━━━ Dataset section ━━━
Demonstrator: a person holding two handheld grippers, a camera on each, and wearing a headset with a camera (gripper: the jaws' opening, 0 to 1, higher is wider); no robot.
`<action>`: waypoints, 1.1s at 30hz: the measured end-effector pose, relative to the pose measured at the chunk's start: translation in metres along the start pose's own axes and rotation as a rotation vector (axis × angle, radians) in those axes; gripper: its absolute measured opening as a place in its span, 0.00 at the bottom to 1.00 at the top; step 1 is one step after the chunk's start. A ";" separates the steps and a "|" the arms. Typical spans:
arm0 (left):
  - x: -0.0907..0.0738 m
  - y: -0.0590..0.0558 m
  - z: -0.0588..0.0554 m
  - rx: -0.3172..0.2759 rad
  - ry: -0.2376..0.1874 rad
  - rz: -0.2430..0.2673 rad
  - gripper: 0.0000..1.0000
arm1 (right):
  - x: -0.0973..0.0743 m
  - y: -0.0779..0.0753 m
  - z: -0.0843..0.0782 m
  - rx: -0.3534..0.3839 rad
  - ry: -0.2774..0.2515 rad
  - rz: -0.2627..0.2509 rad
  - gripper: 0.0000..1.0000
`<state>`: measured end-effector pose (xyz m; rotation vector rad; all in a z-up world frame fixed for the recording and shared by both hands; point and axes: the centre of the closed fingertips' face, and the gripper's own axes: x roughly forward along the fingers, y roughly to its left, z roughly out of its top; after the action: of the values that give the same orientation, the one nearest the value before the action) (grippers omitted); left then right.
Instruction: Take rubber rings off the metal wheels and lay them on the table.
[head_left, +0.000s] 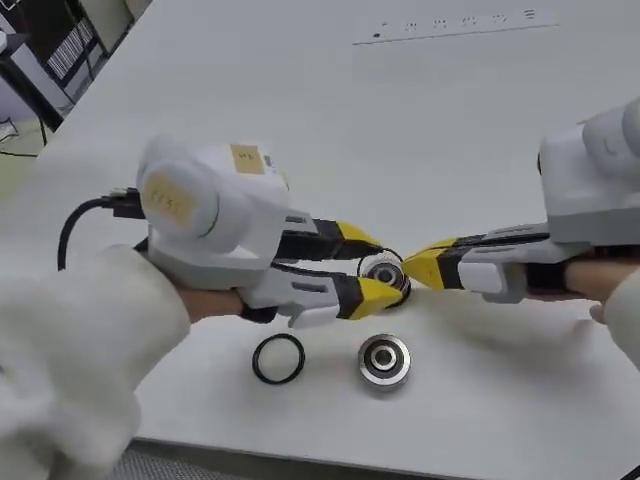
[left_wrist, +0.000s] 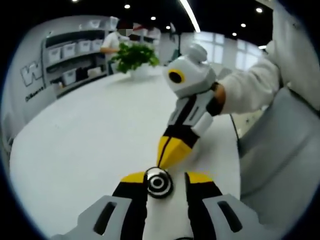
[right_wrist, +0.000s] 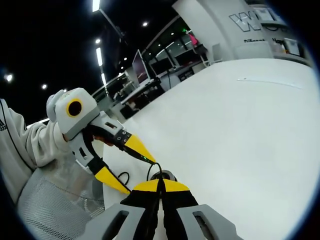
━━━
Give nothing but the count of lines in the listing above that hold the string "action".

_Solved exercise_.
2